> Assignment: Copy, in full, each line of the material that holds the word "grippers".

**** Data

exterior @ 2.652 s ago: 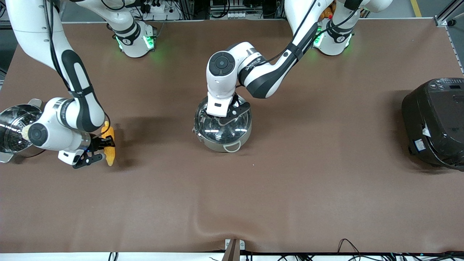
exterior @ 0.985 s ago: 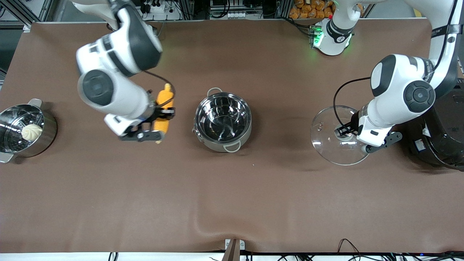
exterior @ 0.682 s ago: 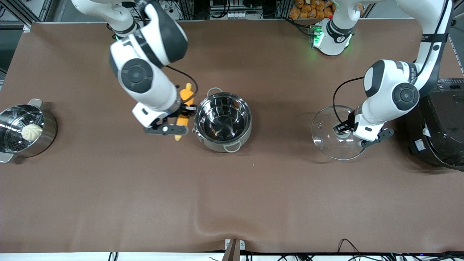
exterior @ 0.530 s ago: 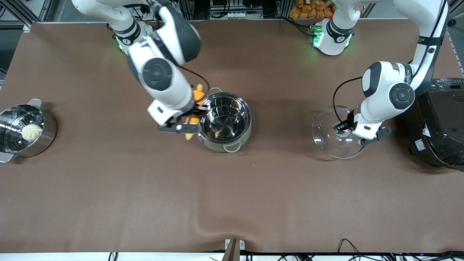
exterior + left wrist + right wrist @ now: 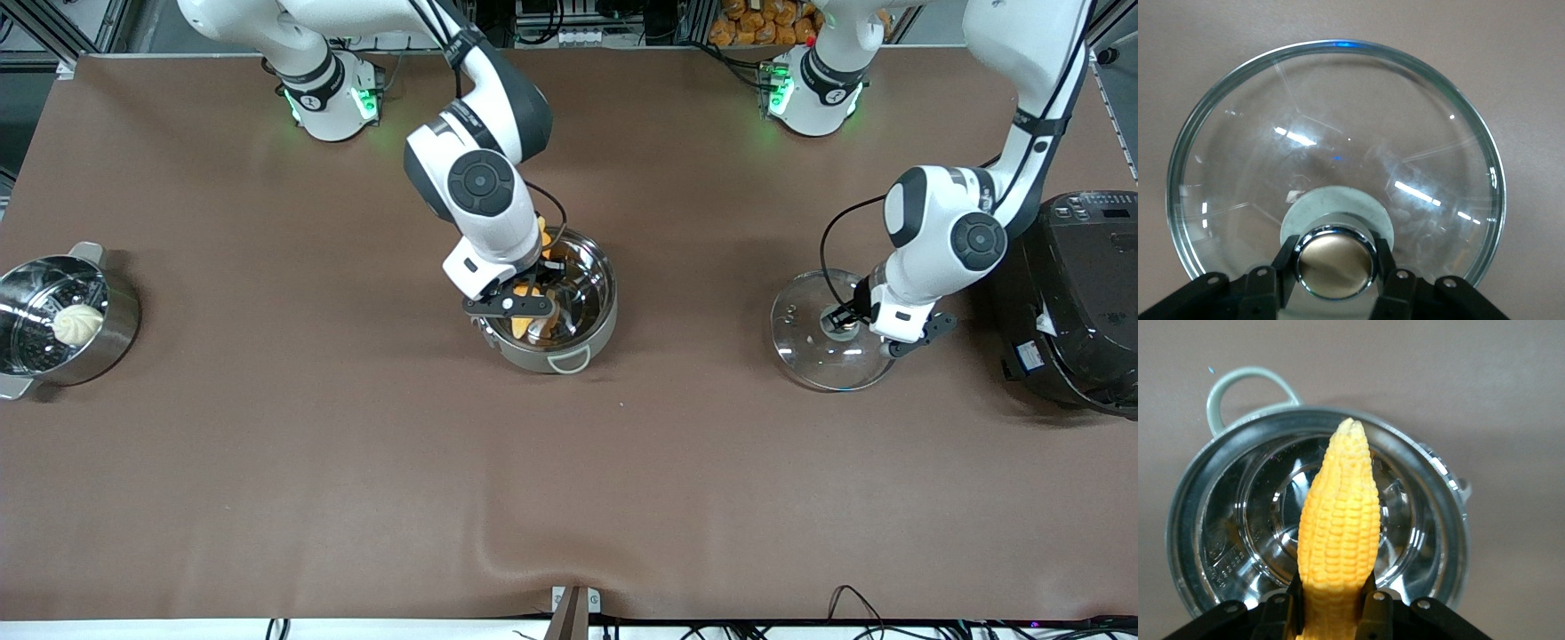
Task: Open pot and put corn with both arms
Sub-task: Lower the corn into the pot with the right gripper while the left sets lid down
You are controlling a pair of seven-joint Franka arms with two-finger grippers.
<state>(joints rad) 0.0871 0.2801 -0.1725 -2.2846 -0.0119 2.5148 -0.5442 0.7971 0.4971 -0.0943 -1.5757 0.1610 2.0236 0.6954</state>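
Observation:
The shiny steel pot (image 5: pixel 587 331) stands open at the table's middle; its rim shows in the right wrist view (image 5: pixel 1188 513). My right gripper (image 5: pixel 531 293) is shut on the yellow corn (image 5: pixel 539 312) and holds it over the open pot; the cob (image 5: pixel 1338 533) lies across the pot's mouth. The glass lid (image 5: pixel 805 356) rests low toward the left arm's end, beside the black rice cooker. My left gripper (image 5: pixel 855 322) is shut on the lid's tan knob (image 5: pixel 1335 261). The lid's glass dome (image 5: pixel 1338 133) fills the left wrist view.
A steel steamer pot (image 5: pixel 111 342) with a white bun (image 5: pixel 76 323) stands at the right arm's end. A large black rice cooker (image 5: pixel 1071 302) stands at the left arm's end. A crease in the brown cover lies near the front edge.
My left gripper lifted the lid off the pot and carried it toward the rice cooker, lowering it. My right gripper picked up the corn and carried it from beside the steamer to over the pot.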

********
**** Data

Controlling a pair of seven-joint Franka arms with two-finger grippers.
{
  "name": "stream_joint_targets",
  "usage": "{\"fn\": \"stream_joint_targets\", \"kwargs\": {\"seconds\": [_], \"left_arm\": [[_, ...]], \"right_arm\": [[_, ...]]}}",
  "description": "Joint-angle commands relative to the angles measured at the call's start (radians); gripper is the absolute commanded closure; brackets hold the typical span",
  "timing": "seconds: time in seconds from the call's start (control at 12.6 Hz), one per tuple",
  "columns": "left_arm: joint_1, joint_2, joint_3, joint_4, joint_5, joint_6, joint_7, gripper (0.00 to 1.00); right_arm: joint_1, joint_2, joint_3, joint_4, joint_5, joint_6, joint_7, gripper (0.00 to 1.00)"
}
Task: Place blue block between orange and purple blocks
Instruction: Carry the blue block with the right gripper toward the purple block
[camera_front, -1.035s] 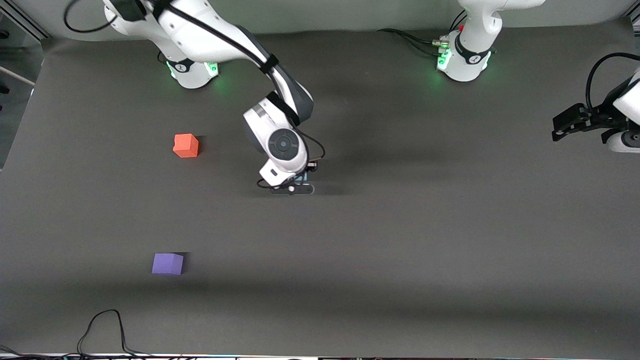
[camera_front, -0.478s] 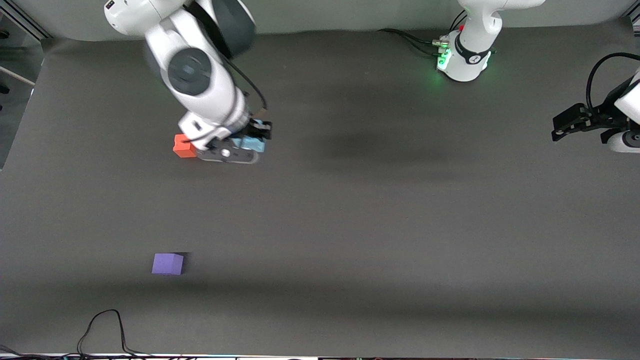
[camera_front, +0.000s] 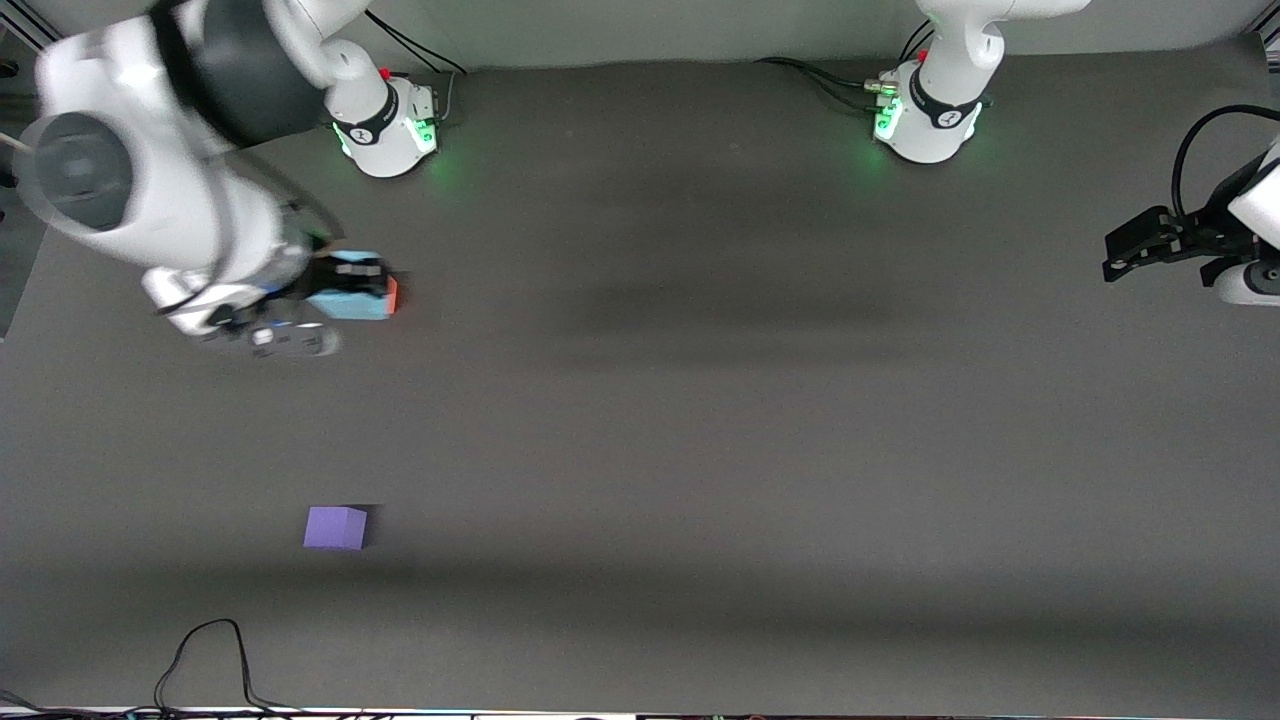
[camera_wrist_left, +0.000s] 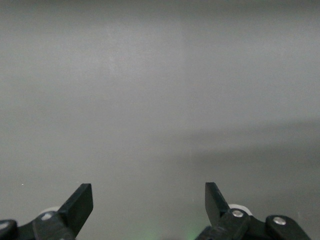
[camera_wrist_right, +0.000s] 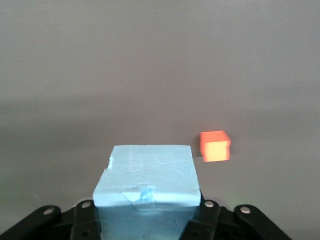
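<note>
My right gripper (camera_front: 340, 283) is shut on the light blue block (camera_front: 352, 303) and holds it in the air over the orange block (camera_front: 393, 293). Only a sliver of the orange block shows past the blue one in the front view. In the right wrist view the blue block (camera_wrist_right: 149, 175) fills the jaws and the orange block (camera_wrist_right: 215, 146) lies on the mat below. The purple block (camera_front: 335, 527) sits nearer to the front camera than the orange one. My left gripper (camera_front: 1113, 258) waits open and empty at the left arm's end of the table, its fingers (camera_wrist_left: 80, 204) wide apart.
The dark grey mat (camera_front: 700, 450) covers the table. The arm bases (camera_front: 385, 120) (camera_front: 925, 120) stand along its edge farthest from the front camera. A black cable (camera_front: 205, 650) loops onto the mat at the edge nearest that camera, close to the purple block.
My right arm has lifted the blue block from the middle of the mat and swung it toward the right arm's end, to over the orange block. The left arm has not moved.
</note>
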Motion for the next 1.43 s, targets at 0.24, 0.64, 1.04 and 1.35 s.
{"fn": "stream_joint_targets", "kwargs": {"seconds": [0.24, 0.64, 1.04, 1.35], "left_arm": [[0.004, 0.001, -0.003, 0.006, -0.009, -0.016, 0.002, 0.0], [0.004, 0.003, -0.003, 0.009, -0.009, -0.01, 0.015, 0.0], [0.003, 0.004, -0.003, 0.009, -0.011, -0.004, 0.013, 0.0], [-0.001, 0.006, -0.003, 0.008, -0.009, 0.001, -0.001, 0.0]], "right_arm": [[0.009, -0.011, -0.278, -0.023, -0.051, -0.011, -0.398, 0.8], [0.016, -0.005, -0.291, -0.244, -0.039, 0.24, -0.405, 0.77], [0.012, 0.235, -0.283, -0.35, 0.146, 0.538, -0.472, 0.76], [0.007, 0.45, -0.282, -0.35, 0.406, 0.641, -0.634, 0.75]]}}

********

> Written response:
You are controlling a pair of seven-joint Franka arms with two-finger grippers.
Controlling a pair of seven-joint Franka arms with two-finger grippers.

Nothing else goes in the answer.